Office market activity reached its highest post-pandemic level in the first quarter, according to the VTS Office Demand Index released on April 28. The index, which tracks new in-person and virtual office tours relative to total office square footage, rose 18 percent from the fourth quarter of 2025 and 13 percent from the same period a year earlier.

The rebound has been driven in large part by office-using employers in technology, finance, and legal sectors, VTS said.

Through the first quarter, technology accounted for the largest share of national demand growth, with year-over-year demand rising 109 percent, according to the report. Finance and legal services also started this year with strong momentum, posting quarterly gains of 54 percent and 41 percent, respectively, outpacing technology on a quarter-over-quarter basis.

Notably, the growth comes even as office-using employment remains about 2 percent below its 2022 level, according to the U.S. Bureau of Labor Statistics. While that would typically reduce demand for office space, VTS analysts said it could also be giving employers more leverage to bring employees back to the office.

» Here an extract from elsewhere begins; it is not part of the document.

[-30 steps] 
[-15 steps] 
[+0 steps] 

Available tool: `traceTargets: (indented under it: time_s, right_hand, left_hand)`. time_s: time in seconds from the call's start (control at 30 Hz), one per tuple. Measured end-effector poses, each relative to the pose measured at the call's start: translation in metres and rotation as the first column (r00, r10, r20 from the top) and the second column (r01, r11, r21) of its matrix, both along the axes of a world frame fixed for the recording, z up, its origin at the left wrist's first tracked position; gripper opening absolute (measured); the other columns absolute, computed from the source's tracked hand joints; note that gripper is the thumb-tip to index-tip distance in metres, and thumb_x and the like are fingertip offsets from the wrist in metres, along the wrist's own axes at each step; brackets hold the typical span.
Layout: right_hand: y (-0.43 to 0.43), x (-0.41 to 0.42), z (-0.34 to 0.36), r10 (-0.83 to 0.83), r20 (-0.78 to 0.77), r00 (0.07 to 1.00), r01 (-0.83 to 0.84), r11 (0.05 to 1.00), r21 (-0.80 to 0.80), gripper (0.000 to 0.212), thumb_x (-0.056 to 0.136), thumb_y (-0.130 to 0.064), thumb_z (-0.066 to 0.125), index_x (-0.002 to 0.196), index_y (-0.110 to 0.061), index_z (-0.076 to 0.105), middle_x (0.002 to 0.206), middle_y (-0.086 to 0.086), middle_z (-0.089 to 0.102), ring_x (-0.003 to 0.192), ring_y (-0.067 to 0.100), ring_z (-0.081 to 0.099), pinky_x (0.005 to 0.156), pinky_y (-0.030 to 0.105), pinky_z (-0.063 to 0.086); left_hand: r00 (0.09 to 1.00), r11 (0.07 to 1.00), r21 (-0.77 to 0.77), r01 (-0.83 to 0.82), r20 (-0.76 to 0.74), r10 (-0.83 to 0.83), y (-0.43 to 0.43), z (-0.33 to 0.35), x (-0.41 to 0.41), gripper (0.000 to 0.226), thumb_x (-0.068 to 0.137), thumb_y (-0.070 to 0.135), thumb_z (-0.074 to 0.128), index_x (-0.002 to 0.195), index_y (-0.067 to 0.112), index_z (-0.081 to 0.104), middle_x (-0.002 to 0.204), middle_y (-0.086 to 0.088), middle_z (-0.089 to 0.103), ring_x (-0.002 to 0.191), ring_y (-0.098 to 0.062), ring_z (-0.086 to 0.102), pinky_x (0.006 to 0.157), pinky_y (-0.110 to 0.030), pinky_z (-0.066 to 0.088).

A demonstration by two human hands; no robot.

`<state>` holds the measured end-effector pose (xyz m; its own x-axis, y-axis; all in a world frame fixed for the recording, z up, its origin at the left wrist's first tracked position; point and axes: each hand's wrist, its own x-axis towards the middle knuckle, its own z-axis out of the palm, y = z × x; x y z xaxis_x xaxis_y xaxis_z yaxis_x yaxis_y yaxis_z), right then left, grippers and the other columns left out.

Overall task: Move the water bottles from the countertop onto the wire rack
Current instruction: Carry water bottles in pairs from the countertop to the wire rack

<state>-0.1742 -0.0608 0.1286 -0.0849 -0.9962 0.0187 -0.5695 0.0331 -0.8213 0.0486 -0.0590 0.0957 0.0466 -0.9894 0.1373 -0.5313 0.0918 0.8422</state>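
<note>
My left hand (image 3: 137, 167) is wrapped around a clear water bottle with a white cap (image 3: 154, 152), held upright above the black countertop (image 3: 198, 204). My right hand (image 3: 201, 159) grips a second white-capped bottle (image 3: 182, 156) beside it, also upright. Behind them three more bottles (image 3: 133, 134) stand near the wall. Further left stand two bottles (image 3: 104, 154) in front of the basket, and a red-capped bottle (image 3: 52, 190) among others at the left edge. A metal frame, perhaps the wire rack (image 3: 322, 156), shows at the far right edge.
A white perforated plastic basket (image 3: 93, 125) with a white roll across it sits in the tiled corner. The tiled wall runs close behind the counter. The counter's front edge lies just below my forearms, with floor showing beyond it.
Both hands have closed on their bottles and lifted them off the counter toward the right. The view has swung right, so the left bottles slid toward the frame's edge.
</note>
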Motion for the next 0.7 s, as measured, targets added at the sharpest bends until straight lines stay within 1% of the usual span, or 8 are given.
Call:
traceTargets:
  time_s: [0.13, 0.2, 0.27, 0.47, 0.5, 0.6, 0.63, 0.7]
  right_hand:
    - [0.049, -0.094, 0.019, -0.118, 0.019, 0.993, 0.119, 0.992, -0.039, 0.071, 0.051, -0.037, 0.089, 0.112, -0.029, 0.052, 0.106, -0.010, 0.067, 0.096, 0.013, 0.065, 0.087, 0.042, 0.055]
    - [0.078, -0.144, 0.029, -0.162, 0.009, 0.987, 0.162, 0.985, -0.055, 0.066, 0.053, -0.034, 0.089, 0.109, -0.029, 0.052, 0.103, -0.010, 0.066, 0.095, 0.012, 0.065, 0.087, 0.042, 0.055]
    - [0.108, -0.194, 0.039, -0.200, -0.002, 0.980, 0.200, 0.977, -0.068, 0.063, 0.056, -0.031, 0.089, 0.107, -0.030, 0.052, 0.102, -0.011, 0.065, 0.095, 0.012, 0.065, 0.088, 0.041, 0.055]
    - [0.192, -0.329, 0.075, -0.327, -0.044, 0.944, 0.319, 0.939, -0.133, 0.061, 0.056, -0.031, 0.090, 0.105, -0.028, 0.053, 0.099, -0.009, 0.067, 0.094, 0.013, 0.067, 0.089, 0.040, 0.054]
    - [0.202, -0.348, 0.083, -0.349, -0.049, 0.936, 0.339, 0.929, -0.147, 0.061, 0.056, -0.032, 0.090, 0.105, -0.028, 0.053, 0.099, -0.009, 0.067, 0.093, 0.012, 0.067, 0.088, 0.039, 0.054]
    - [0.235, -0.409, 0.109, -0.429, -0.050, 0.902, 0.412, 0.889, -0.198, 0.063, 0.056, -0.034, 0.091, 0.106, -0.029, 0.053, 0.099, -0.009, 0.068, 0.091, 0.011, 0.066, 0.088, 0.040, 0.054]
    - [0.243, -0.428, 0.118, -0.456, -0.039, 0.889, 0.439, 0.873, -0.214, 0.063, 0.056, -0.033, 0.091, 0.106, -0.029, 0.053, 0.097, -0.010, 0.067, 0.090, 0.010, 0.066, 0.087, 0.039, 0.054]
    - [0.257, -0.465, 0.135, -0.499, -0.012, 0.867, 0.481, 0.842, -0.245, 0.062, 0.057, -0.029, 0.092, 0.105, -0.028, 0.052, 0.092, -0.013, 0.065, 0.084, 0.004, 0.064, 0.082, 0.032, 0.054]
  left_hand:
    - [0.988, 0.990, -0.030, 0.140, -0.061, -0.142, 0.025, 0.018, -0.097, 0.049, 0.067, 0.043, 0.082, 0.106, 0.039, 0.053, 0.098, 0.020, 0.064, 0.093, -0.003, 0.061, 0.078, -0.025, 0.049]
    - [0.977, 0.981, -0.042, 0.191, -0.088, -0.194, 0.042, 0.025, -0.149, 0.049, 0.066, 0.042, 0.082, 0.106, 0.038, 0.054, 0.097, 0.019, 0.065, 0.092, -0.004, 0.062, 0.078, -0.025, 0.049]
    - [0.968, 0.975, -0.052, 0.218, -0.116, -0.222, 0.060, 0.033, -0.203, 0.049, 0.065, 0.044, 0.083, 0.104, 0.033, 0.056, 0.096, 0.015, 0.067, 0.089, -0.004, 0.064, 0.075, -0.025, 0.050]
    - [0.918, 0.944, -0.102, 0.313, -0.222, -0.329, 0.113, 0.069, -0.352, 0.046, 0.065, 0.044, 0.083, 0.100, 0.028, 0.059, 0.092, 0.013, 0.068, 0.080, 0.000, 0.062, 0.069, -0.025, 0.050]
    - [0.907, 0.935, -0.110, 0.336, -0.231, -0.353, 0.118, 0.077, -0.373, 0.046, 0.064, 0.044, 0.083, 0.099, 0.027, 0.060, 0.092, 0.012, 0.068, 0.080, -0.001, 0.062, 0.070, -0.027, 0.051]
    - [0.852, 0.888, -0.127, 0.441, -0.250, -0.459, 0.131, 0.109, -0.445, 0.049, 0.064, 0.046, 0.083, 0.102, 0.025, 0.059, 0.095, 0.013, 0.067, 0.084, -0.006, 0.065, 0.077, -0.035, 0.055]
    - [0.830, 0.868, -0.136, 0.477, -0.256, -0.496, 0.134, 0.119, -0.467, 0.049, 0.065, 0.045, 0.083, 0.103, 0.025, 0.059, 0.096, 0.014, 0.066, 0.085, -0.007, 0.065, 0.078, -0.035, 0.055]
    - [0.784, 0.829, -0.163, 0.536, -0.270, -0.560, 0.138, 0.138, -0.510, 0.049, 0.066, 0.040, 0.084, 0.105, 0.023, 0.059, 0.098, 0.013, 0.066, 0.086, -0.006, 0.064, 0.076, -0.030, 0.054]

“Any potential growth in return-to-office trends, however, may face a challenge from elevated short-term energy costs resulting from the oil price shock tied to the Iran War,” VTS added in its report.

The VTS findings align with a separate report from commercial real estate giant CBRE, which projects that annual office leasing activity in 2026 will surpass 2019 levels.

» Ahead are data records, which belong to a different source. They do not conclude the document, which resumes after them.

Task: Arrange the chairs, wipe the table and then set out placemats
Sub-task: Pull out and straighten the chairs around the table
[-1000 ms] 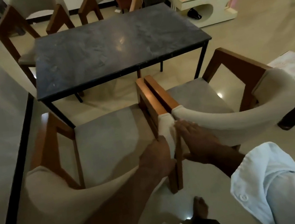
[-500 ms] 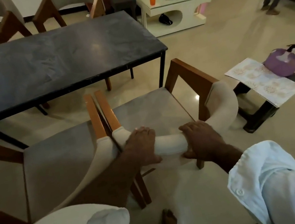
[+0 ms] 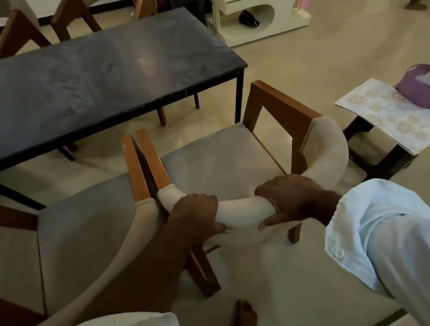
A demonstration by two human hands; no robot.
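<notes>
The right chair (image 3: 221,158) stood on the floor (image 3: 319,58) in front of the person, with its open front turned to the bench (image 3: 96,80) and its curved backrest (image 3: 245,210) turned to the person. Its two wooden armrests ran away from the person toward the near long edge of the bench, at the right end of that edge. The left grip (image 3: 197,214) held the backrest near its left end, with the fingers curled over the top. The right grip (image 3: 292,198) held the same backrest further to the right, with the thumb under the padding. A bare part of the padding showed between the two.

One second before, the two grips lay close together where the backrests of the two chairs meet. Now both were on the right chair and apart from each other. The chair's position next to its neighbour looked the same.

The left armrest lay just beside the right armrest of the left chair (image 3: 84,229), so that side was closed. A strip of floor remained between the chair's front and the bench edge. On the right, a dark stool (image 3: 381,165) with the placemats (image 3: 394,114) stood near the right armrest. Open floor lay beyond the right end of the bench. The person's bare foot (image 3: 247,318) stood behind the chair.
</notes>
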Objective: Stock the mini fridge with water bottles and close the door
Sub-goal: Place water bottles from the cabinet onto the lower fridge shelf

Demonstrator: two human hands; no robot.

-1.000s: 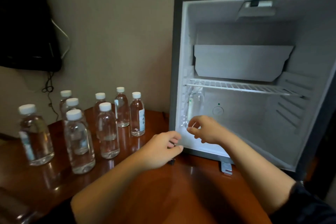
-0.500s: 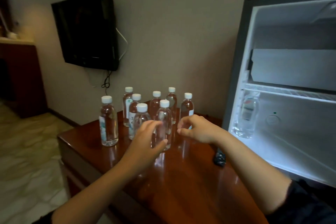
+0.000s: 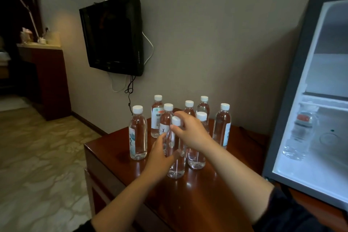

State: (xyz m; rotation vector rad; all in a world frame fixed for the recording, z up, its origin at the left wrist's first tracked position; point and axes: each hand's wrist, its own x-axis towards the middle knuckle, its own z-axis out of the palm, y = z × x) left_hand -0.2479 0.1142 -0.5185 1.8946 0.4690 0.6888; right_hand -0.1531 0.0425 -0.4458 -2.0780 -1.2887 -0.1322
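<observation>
Dark wooden table (image 3: 197, 203); my left hand (image 3: 160, 158) wraps the front bottle (image 3: 176, 167), my right hand (image 3: 192, 130) pinches its cap (image 3: 176, 120); at three o'clock the fridge (image 3: 293, 100) runs off-frame, its inner bottle (image 3: 299, 137) blurred.

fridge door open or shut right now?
Open. The fridge has its lit white inside exposed, with one bottle standing upright in it. The door itself is out of frame.

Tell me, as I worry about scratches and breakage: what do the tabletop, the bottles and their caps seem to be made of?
Tabletop: dark reddish wood or veneer under a glossy lacquer; it mirrors the bottles standing on it.
Bottles, like the front bottle: clear, thin-walled plastic by the look, fully see-through; glass seems unlikely but cannot be ruled out.
Caps: opaque white plastic, dull finish.
</observation>
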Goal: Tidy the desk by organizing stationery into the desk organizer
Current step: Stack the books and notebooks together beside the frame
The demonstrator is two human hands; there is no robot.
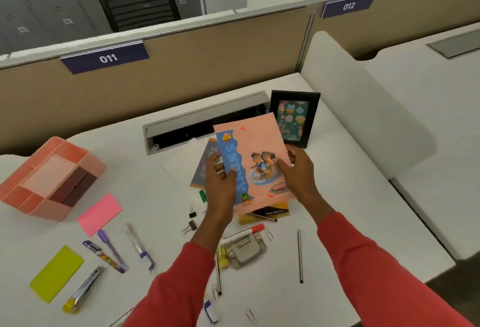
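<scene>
Both hands hold a pink notebook above the middle of the desk: the left hand grips its blue spine edge, the right hand its right edge. A second, darker notebook shows just behind the left hand. The pink organizer sits at the desk's far left, well apart from the notebooks. A black picture frame stands behind them. Sticky pads, pink and yellow-green, lie at left, near pens, nail clippers and, nearer the middle, binder clips.
</scene>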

According to CBRE’s April 23 report, more than 56 million square feet of office space was leased in the first quarter, the strongest first-quarter total in four years. The overall vacancy rate dipped slightly to 18.6 percent, though it remains well above the long-term average of roughly 12 percent to 14 percent.

CBRE said part of the improvement reflects tighter supply, as developers have slowed down on new projects. Office construction completions totaled just 1.3 million square feet in the first quarter, the lowest quarterly level since CBRE started tracking this metric in 1990.

Still, investor interest appears to be returning. CBRE said both private and institutional investors have increased their office holdings in recent years, and the firm expects total office investment volume to rise by 20 percent in 2026.

A separate April 15 report from JLL pointed to similar momentum, particularly at the upper end of the market. The commercial real estate firm said 4 million square feet of leases were signed in the first quarter at starting rents of more than $100 per square foot, the highest first-quarter volume on record. The figure followed a record volume of high-rent transactions in the fourth quarter of 2025.

JLL also found that the national office vacancy rate across all buildings fell by 14 basis points from the previous quarter to 22.2 percent in the first quarter. That rate is down 30 basis points from its recent peak in the second quarter of 2025.

The recovery remains uneven across local markets. VTS said San Francisco and New York City are leading office demand, with San Francisco benefiting from rapid growth in technology employment and New York supported by a more diverse employment base. Los Angeles also posted a double-digit quarterly increase in demand, helped by significant growth in the creative industries.

Other major markets continue to lag. Boston was the weakest-performing market in the VTS report, while demand also contracted in Seattle, Washington, and Chicago, where employment growth has been more limited.